Ray Cazaux

Personal information
- Nationality: British (English)
- Born: 3 July 1917 Liverpool, England
- Died: 11 September 1999 (aged 82) Leeds, England

Sport
- Sport: Wrestling
- Event: Bantamweight
- Club: College Physical Culture Club, Bradford

Medal record
Men's freestyle wrestling
Representing England
British Empire Games
| Bronze medal – third place | 1938 Sydney | Bantamweight |

= Ray Cazaux =

British wrestler (1917–1999)

Raymond Cazaux (3 July 1917 - 11 September 1999) was an English freestyle sport wrestler who competed for Great Britain at two Olympic Games.

== Biography ==
Cazaux was born in Liverpool to a French father. He lived in Bradford and was a manager in a bakery.

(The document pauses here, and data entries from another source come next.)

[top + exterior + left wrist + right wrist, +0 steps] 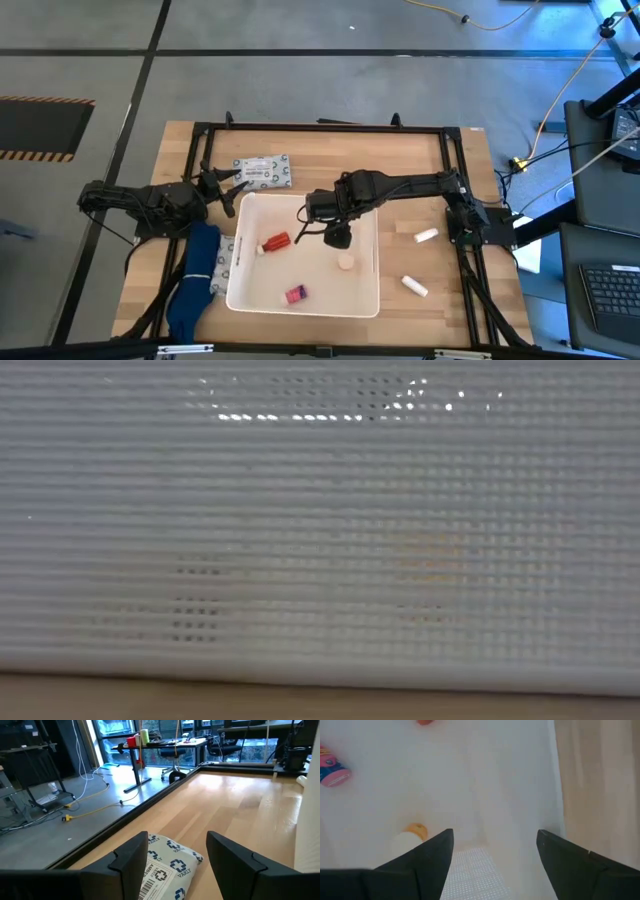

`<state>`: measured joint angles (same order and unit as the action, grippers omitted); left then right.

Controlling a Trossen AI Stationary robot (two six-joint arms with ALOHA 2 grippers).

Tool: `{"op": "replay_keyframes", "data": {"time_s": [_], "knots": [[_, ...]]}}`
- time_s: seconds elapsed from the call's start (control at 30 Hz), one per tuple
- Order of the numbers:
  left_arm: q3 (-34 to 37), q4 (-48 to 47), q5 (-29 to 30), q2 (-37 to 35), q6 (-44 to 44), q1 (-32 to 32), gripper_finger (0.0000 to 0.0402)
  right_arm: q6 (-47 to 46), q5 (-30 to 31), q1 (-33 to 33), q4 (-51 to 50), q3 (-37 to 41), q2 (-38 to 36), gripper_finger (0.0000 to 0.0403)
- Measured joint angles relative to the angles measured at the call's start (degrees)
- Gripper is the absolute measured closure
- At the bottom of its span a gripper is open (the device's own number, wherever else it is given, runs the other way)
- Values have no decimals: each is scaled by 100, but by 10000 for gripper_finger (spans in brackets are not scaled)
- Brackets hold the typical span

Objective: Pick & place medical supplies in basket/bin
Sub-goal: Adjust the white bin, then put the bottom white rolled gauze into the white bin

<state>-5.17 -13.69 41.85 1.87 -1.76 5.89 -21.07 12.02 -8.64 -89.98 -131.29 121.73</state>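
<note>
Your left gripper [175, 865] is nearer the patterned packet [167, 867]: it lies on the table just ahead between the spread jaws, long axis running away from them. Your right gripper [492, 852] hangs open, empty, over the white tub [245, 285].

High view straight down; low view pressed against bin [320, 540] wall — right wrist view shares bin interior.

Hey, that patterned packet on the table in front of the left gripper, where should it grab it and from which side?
Probably from above, across the packet's narrow width near its middle: it lies flat and soft, and the open left gripper already straddles it.
</note>
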Motion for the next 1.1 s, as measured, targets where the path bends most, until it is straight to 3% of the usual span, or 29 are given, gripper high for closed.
{"op": "replay_keyframes", "data": {"time_s": [0.37, 0.5, 0.67, 0.97, 1.1], "knots": [[0, 0, 2, 0, 2, 0, 203, 94, 59, 179, -16, -25, 0, 116], [0, -1, 3, 0, 2, 0, 203, 61, -113, 50, 46, -382, -5, 116], [0, -1, 4, 2, 2, 0, 203, -287, -604, -154, 262, -356, -381, 116], [0, 0, 4, 2, 2, 0, 203, -2286, -547, -834, 1, -278, -1597, 116], [0, 0, 6, 2, 2, 0, 203, -2233, -254, -1346, 14, -9, -2071, 116]]}}
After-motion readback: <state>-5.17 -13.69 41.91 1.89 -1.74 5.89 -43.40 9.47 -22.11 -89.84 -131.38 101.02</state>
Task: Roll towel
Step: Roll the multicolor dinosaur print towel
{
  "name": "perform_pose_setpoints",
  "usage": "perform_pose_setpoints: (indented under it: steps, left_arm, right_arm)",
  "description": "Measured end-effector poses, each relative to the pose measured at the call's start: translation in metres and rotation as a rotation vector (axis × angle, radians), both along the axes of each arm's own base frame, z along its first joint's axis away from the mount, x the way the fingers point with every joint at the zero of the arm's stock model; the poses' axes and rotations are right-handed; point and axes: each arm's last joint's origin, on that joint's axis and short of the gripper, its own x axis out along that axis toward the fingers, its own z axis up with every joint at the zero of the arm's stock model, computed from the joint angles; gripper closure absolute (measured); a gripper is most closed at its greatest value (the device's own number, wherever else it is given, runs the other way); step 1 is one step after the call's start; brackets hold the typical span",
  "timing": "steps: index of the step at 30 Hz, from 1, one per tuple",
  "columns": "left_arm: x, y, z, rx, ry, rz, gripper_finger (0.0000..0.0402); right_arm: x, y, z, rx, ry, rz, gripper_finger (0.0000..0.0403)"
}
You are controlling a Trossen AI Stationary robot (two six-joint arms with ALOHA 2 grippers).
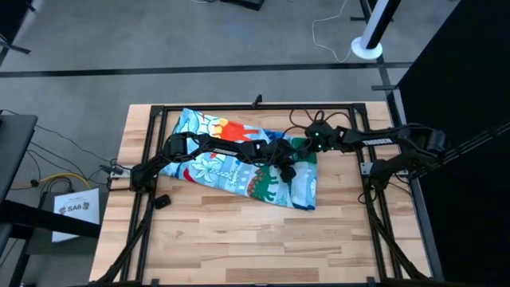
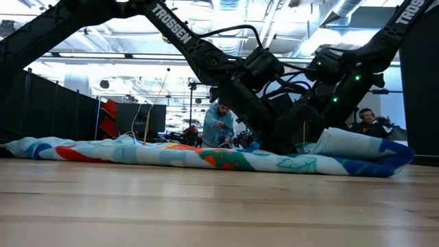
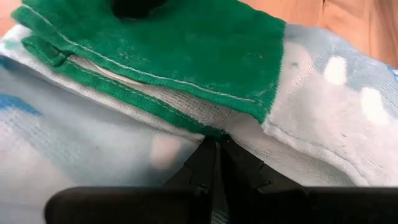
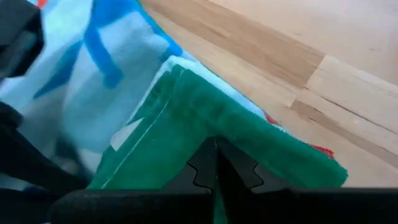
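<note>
Towel: the towel [image 1: 239,163] lies flattened across the far half of the surface [image 1: 239,239], reaching from near the far left corner toward the right side; light-blue print with red and orange motifs, green border folded back at its right end, where the layers stack up thicker in the low view [image 2: 350,147].
Left gripper: the left gripper [image 3: 214,146] has reached across the towel to its right end; jaws pressed together, with the green hem of the fold at their tips, pinched on the cloth.
Right gripper: the right gripper [image 4: 214,155] sits at the same right end, near the far edge of the surface; jaws closed tight, nipping the green folded layer.
Background: a person [image 2: 219,127] shows in the room beyond the surface.
</note>
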Motion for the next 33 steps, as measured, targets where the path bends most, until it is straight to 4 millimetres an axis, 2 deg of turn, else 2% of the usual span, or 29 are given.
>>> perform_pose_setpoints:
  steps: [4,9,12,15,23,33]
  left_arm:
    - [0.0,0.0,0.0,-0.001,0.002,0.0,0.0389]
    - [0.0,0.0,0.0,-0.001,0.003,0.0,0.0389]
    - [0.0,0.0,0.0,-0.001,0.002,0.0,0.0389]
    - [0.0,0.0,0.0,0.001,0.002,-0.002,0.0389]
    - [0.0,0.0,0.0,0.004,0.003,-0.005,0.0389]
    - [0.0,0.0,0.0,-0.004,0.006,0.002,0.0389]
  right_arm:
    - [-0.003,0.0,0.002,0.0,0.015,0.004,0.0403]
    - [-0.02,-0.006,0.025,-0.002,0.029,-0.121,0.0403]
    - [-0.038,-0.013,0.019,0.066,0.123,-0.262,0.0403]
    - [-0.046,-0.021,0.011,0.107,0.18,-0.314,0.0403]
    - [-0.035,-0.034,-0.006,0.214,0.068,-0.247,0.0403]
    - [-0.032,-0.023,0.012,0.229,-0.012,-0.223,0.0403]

He competed for Great Britain at the 1936 Summer Olympics in Berlin, participating in the freestyle bantamweight tournament.

He represented England at the 1938 British Empire Games in Sydney, Australia, where he competed in the freestyle bantamweight class, winning a bronze medal.

Ten years later he finished fifth in the freestyle bantamweight competition at the 1948 Summer Olympics.

Cazaux was an eight-times winner of the British Wrestling Championships in 1936, 1937, 1939, 1940, 1941, 1948, 1949 and 1950.